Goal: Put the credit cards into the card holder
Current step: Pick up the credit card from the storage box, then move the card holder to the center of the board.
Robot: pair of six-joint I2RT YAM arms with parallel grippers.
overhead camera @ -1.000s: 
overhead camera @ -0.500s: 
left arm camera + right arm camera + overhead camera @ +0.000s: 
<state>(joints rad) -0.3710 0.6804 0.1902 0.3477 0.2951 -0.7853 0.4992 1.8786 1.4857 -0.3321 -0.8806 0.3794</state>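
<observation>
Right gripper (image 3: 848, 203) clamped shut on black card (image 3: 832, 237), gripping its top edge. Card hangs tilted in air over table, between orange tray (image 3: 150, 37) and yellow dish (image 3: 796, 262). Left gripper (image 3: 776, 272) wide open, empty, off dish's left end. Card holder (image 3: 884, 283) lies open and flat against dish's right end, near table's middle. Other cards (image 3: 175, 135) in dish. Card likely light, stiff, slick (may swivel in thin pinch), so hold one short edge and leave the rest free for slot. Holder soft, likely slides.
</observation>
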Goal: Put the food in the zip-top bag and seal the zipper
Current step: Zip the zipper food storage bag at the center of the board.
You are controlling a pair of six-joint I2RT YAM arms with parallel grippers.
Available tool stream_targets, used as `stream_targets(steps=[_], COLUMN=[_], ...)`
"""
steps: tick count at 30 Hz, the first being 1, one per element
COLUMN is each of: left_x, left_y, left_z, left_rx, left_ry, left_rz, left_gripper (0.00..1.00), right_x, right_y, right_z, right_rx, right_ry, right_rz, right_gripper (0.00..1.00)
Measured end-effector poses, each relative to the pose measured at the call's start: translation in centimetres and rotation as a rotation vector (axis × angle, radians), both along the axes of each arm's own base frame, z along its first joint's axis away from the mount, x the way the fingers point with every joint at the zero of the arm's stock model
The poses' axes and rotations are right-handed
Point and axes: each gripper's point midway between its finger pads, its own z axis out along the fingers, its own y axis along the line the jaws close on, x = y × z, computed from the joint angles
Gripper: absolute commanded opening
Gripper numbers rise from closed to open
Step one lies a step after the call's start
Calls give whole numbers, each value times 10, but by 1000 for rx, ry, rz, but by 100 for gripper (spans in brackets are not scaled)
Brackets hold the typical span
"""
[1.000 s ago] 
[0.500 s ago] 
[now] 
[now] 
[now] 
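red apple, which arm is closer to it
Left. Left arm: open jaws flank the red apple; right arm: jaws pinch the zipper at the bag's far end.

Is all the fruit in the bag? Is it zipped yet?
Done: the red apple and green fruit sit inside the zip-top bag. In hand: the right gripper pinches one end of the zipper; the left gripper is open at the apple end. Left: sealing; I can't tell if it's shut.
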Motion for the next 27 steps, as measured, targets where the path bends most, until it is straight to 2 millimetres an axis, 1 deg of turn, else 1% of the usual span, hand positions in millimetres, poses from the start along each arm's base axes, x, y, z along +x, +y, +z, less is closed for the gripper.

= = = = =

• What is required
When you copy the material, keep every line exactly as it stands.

• Answer to the exercise
Goal: Put the credit cards into the card holder
Current step: Pick up the credit card from the storage box, then move the card holder to the center of the board.
Robot: pair of six-joint I2RT YAM arms with parallel grippers.
overhead camera @ -1.000s: 
overhead camera @ -0.500s: 
left arm camera + right arm camera + overhead camera @ +0.000s: 
<state>(joints rad) -0.3710 0.6804 0.1902 0.3477 0.2951 -0.7853 0.4992 1.8786 1.4857 -0.3321 -0.8806 0.3794</state>
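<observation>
Right gripper (image 3: 848, 203) clamped shut on black card (image 3: 832, 237), gripping its top edge. Card hangs tilted in air over table, between orange tray (image 3: 150, 37) and yellow dish (image 3: 796, 262). Left gripper (image 3: 776, 272) wide open, empty, off dish's left end. Card holder (image 3: 884, 283) lies open and flat against dish's right end, near table's middle. Other cards (image 3: 175, 135) in dish. Card likely light, stiff, slick (may swivel in thin pinch), so hold one short edge and leave the rest free for slot. Holder soft, likely slides.
</observation>
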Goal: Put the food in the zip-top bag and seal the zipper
Current step: Zip the zipper food storage bag at the center of the board.
You are controlling a pair of six-joint I2RT YAM arms with parallel grippers.
Available tool stream_targets, used as `stream_targets(steps=[_], COLUMN=[_], ...)`
"""
steps: tick count at 30 Hz, the first being 1, one per element
COLUMN is each of: left_x, left_y, left_z, left_rx, left_ry, left_rz, left_gripper (0.00..1.00), right_x, right_y, right_z, right_rx, right_ry, right_rz, right_gripper (0.00..1.00)
Measured end-effector poses, each relative to the pose measured at the call's start: translation in centimetres and rotation as a rotation vector (axis × angle, radians), both along the axes of each arm's own base frame, z along its first joint's axis away from the mount, x the way the fingers point with every joint at the zero of the arm's stock model
The poses' axes and rotations are right-handed
Point and axes: each gripper's point midway between its finger pads, its own z axis out along the fingers, its own y axis along the line the jaws close on, x = y × z, computed from the joint angles
Gripper: absolute commanded opening
Gripper numbers rise from closed to open
Step one lies a step after the call's start
Calls give whole numbers, each value times 10, but by 1000 for rx, ry, rz, but by 100 for gripper (spans in brackets are not scaled)
Brackets hold the typical span
"""
[1.000 s ago] 
[0.500 s ago] 
[now] 
[now] 
[now] 
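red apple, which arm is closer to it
Left. Left arm: open jaws flank the red apple; right arm: jaws pinch the zipper at the bag's far end.

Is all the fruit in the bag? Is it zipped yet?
Done: the red apple and green fruit sit inside the zip-top bag. In hand: the right gripper pinches one end of the zipper; the left gripper is open at the apple end. Left: sealing; I can't tell if it's shut.
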Motion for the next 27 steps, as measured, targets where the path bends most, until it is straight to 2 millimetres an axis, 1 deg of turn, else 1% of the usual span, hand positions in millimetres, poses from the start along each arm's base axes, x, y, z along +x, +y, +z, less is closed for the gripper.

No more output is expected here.